Copy every entry precisely.

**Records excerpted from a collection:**
☆ ☆ ☆

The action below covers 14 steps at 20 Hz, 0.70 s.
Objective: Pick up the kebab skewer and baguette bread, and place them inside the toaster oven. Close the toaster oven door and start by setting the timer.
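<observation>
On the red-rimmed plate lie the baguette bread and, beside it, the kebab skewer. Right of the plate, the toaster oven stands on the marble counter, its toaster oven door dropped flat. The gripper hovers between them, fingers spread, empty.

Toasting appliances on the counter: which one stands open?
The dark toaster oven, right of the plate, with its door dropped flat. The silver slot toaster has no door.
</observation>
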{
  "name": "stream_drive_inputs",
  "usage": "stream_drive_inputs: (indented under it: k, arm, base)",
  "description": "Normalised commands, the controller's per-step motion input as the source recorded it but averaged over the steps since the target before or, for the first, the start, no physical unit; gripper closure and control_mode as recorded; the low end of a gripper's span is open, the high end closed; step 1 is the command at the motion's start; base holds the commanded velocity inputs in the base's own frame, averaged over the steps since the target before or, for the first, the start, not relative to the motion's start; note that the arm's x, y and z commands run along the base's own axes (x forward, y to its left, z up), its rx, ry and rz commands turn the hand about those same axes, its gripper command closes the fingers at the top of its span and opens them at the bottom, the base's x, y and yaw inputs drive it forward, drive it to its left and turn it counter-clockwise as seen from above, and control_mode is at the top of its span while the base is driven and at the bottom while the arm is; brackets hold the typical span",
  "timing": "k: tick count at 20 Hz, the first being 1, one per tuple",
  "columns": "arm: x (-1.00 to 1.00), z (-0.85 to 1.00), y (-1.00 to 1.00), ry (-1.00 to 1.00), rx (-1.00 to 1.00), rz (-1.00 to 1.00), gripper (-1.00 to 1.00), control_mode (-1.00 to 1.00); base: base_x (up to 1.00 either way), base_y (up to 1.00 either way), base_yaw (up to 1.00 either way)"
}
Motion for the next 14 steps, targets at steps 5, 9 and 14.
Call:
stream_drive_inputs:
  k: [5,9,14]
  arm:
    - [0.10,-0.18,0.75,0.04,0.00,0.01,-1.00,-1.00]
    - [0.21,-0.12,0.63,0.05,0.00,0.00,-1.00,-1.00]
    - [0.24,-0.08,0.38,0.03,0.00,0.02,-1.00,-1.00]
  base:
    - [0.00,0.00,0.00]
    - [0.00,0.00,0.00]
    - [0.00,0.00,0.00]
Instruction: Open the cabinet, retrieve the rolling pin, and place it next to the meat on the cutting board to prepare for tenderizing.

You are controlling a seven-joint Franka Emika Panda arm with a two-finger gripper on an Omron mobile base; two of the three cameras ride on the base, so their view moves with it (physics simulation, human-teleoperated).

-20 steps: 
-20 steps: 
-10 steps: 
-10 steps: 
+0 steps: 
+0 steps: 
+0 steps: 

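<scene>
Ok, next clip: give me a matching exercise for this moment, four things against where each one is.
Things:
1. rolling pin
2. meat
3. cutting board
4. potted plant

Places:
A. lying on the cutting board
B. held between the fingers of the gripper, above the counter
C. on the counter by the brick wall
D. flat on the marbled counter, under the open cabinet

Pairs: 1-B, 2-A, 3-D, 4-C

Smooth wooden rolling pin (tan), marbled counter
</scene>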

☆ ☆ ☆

**RESULT BELOW:**
The action below covers 14 steps at 20 Hz, 0.70 s.
Objective: Pick up the kebab skewer and baguette bread, and place them inside the toaster oven. Close the toaster oven door and start by setting the timer.
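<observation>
On the red-rimmed plate lie the baguette bread and, beside it, the kebab skewer. Right of the plate, the toaster oven stands on the marble counter, its toaster oven door dropped flat. The gripper hovers between them, fingers spread, empty.

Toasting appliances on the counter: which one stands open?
The dark toaster oven, right of the plate, with its door dropped flat. The silver slot toaster has no door.
</observation>
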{
  "name": "stream_drive_inputs",
  "usage": "stream_drive_inputs: (indented under it: k, arm, base)",
  "description": "Normalised commands, the controller's per-step motion input as the source recorded it but averaged over the steps since the target before or, for the first, the start, no physical unit; gripper closure and control_mode as recorded; the low end of a gripper's span is open, the high end closed; step 1 is the command at the motion's start; base holds the commanded velocity inputs in the base's own frame, averaged over the steps since the target before or, for the first, the start, not relative to the motion's start; note that the arm's x, y and z commands run along the base's own axes (x forward, y to its left, z up), its rx, ry and rz commands turn the hand about those same axes, its gripper command closes the fingers at the top of its span and opens them at the bottom, the base's x, y and yaw inputs drive it forward, drive it to its left and turn it counter-clockwise as seen from above, and control_mode is at the top of its span while the base is driven and at the bottom while the arm is; brackets hold the typical span",
  "timing": "k: tick count at 20 Hz, the first being 1, one per tuple",
  "columns": "arm: x (-1.00 to 1.00), z (-0.85 to 1.00), y (-1.00 to 1.00), ry (-1.00 to 1.00), rx (-1.00 to 1.00), rz (-1.00 to 1.00), gripper (-1.00 to 1.00), control_mode (-1.00 to 1.00); base: base_x (up to 1.00 either way), base_y (up to 1.00 either way), base_yaw (up to 1.00 either way)"
}
Motion for the next 14 steps, targets at steps 5, 9 and 14.
Call:
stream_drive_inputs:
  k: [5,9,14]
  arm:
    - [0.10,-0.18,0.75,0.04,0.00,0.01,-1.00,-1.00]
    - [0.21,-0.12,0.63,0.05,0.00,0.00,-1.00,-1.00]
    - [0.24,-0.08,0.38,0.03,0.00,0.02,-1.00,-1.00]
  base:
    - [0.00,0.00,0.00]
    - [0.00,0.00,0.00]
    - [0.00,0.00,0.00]
Instruction: Open the cabinet, retrieve the rolling pin, and place it next to the meat on the cutting board to prepare for tenderizing.

You are controlling a seven-joint Franka Emika Panda arm with a two-finger gripper on an Omron mobile base; two of the three cameras ride on the base, so their view moves with it (physics simulation, human-teleoperated).

-20 steps: 
-20 steps: 
-10 steps: 
-10 steps: 
+0 steps: 
+0 steps: 
+0 steps: 

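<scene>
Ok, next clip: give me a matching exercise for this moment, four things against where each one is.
Things:
1. rolling pin
2. meat
3. cutting board
4. potted plant

Places:
A. lying on the cutting board
B. held between the fingers of the gripper, above the counter
C. on the counter by the brick wall
D. flat on the marbled counter, under the open cabinet

Pairs: 1-B, 2-A, 3-D, 4-C

Smooth wooden rolling pin (tan), marbled counter
</scene>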

The output has been completed.